▶ _Task goal_
Keep each line of the material that includes "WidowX", and leave out the rest.

▶ _Records for the exercise_
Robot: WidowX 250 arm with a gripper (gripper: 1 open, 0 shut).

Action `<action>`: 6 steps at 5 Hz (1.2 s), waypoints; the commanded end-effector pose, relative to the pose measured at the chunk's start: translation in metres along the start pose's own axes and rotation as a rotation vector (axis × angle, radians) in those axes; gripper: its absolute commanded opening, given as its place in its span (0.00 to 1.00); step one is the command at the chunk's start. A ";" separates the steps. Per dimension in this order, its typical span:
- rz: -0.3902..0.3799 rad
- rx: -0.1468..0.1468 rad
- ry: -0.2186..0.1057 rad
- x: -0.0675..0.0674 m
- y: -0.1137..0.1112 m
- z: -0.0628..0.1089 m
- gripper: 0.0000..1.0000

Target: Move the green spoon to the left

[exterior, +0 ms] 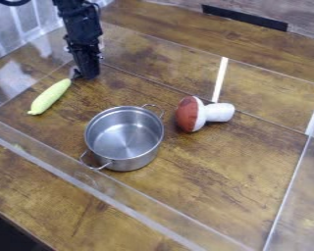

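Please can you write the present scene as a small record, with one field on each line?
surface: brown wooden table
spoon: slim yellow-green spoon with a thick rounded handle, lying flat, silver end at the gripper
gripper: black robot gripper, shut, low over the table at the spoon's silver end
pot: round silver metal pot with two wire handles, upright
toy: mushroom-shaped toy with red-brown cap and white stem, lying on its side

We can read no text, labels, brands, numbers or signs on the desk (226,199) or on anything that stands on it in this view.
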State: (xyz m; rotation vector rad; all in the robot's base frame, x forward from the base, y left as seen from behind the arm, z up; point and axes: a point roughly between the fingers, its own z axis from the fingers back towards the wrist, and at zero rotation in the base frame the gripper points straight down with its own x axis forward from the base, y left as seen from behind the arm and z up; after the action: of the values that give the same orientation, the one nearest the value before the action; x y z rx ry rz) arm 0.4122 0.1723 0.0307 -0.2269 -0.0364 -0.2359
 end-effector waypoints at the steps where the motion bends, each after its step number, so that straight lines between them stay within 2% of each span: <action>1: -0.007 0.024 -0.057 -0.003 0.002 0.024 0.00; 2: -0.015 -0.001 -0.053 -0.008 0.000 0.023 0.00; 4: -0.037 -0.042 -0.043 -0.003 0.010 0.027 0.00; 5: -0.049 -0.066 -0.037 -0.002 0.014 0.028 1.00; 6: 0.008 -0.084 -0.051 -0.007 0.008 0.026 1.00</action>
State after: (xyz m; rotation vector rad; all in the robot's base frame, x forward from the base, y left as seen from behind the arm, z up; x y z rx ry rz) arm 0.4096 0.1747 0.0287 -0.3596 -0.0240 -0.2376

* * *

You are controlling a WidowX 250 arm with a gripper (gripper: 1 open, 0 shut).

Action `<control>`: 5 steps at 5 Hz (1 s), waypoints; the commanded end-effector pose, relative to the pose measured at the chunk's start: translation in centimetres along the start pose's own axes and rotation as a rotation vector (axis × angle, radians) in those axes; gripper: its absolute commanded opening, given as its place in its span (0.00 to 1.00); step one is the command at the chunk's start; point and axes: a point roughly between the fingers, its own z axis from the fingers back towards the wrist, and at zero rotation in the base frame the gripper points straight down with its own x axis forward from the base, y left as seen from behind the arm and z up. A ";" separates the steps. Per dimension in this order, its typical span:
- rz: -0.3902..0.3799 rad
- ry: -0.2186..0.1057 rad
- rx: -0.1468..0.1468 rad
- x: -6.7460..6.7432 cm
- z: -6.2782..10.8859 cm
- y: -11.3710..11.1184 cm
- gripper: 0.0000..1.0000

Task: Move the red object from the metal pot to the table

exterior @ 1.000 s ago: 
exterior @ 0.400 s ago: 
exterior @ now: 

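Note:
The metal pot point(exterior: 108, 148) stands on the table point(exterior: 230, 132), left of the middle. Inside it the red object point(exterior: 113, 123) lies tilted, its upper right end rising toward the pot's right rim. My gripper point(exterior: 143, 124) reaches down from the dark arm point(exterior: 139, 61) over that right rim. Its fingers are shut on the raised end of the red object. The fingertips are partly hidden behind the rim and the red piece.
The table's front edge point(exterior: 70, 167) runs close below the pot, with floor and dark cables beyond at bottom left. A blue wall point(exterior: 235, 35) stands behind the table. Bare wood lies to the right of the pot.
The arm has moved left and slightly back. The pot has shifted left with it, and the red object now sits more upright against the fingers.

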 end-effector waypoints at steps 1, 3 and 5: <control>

▶ _Written solution_
Robot: WidowX 250 arm with a gripper (gripper: 1 open, 0 shut).
You are controlling a WidowX 250 arm with a gripper (gripper: 1 open, 0 shut).

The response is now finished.